Start of GIVEN INFORMATION
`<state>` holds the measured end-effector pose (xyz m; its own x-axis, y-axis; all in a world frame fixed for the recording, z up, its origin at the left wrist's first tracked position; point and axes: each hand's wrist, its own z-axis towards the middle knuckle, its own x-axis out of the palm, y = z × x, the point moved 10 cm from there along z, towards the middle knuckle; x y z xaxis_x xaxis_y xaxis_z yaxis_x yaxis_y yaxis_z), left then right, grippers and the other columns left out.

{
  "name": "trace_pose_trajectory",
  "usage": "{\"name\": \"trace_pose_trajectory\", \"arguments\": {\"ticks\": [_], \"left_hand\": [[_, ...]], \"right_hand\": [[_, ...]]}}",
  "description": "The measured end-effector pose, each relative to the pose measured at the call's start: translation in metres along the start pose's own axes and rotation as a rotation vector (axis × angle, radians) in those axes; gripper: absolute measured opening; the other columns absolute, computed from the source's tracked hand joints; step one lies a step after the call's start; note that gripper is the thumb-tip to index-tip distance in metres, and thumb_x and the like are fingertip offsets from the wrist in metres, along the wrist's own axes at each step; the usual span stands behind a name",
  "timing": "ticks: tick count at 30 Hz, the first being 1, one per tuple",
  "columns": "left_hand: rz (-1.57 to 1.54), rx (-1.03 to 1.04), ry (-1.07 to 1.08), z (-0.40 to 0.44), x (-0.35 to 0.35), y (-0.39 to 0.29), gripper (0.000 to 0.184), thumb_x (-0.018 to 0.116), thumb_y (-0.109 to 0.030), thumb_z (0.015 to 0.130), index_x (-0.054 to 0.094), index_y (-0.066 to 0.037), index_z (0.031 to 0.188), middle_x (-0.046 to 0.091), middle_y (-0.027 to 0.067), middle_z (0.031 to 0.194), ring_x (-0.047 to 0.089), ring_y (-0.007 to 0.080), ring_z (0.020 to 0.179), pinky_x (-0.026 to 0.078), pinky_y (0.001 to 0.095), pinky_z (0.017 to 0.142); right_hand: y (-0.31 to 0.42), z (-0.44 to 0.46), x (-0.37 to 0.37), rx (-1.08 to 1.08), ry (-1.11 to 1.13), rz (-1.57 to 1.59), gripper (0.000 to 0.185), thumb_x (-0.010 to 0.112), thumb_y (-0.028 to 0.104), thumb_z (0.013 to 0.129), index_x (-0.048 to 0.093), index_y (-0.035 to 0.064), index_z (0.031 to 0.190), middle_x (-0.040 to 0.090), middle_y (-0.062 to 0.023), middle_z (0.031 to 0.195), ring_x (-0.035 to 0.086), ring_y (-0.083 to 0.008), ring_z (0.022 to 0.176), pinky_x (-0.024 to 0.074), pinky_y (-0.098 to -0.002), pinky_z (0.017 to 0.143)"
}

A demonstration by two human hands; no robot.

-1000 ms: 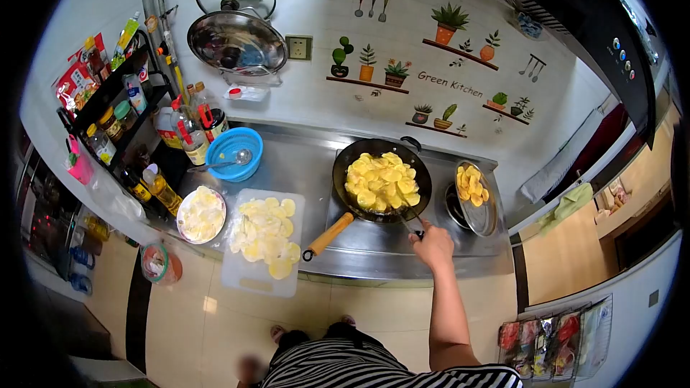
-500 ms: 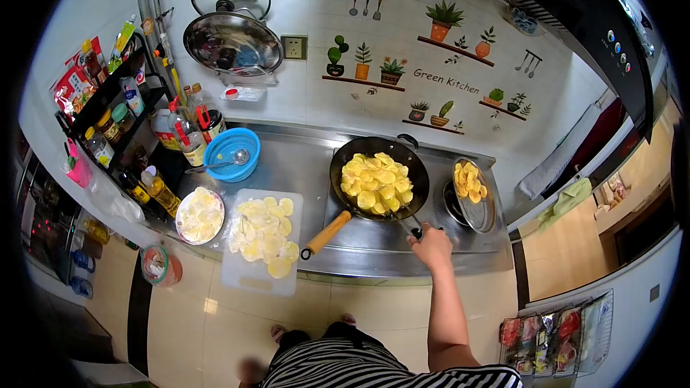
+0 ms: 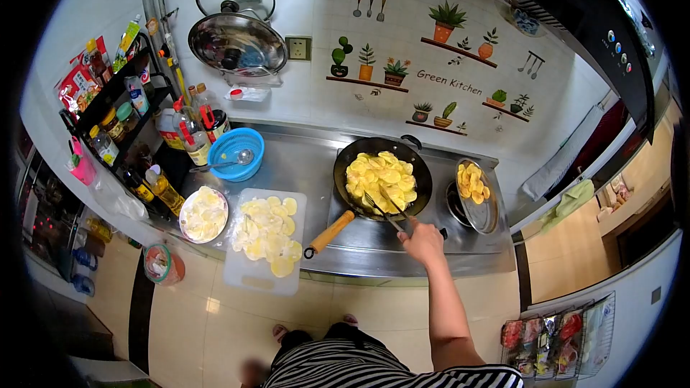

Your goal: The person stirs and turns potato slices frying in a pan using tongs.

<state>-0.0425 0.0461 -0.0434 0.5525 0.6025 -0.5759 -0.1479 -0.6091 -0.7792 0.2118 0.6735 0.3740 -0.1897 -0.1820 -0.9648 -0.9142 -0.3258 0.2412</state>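
Observation:
In my right hand (image 3: 424,243) is a pair of thin metal tongs (image 3: 392,221), gripped near the front rim of the wok (image 3: 424,194). Their tips reach into the yellow potato slices (image 3: 381,172) heaped in the wok. The wok's wooden handle (image 3: 330,233) points toward the front left. A dark stove knob (image 3: 443,233) sits just right of my hand. My left hand (image 3: 253,372) seems to be the smeared shape low by my side, its fingers not readable. White-coated slices (image 3: 269,230) lie on the white cutting board (image 3: 251,280), which overhangs the counter's front edge.
Right of the wok, a tilted metal plate (image 3: 487,219) bears fried slices (image 3: 472,181). A plate of pale slices (image 3: 205,214) and a blue basket (image 3: 251,145) with a ladle (image 3: 242,157) stand left. Bottles (image 3: 164,190) and a black rack (image 3: 108,104) fill the left side.
My right hand has moved slightly up and left from beside the stove knob. The tongs now reach in among the slices, and the knob shows. The whole view has shifted slightly.

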Motion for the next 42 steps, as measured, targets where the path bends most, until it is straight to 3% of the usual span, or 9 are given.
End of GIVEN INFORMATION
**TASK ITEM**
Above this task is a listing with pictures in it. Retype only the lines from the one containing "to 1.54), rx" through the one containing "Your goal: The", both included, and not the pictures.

**ANSWER SPACE**
  "columns": "left_hand: rz (-1.57 to 1.54), rx (-1.03 to 1.04), ry (-1.07 to 1.08), z (-0.40 to 0.44), x (-0.35 to 0.35), y (-0.39 to 0.29), gripper (0.000 to 0.184), thumb_x (-0.018 to 0.116), thumb_y (-0.109 to 0.030), thumb_z (0.015 to 0.130), index_x (-0.054 to 0.094), index_y (-0.066 to 0.037), index_z (0.031 to 0.188), middle_x (-0.046 to 0.091), middle_y (-0.027 to 0.067), middle_z (0.031 to 0.194), ring_x (-0.047 to 0.089), ring_y (-0.007 to 0.080), ring_z (0.020 to 0.179), pinky_x (-0.026 to 0.078), pinky_y (0.001 to 0.095), pinky_z (0.017 to 0.142); right_hand: y (-0.31 to 0.42), z (-0.44 to 0.46), x (-0.37 to 0.37), rx (-1.08 to 1.08), ry (-1.11 to 1.13), rz (-1.57 to 1.59), gripper (0.000 to 0.185), thumb_x (-0.010 to 0.112), thumb_y (-0.028 to 0.104), thumb_z (0.013 to 0.129), index_x (-0.048 to 0.093), index_y (-0.035 to 0.064), index_z (0.031 to 0.190), middle_x (-0.040 to 0.090), middle_y (-0.062 to 0.023), middle_z (0.031 to 0.195), ring_x (-0.035 to 0.086), ring_y (-0.083 to 0.008), ring_z (0.022 to 0.176), pinky_x (-0.024 to 0.074), pinky_y (-0.098 to -0.002), pinky_z (0.017 to 0.143)"
}

A demonstration by two human hands; no robot.

-1000 ms: 
-500 ms: 
+0 ms: 

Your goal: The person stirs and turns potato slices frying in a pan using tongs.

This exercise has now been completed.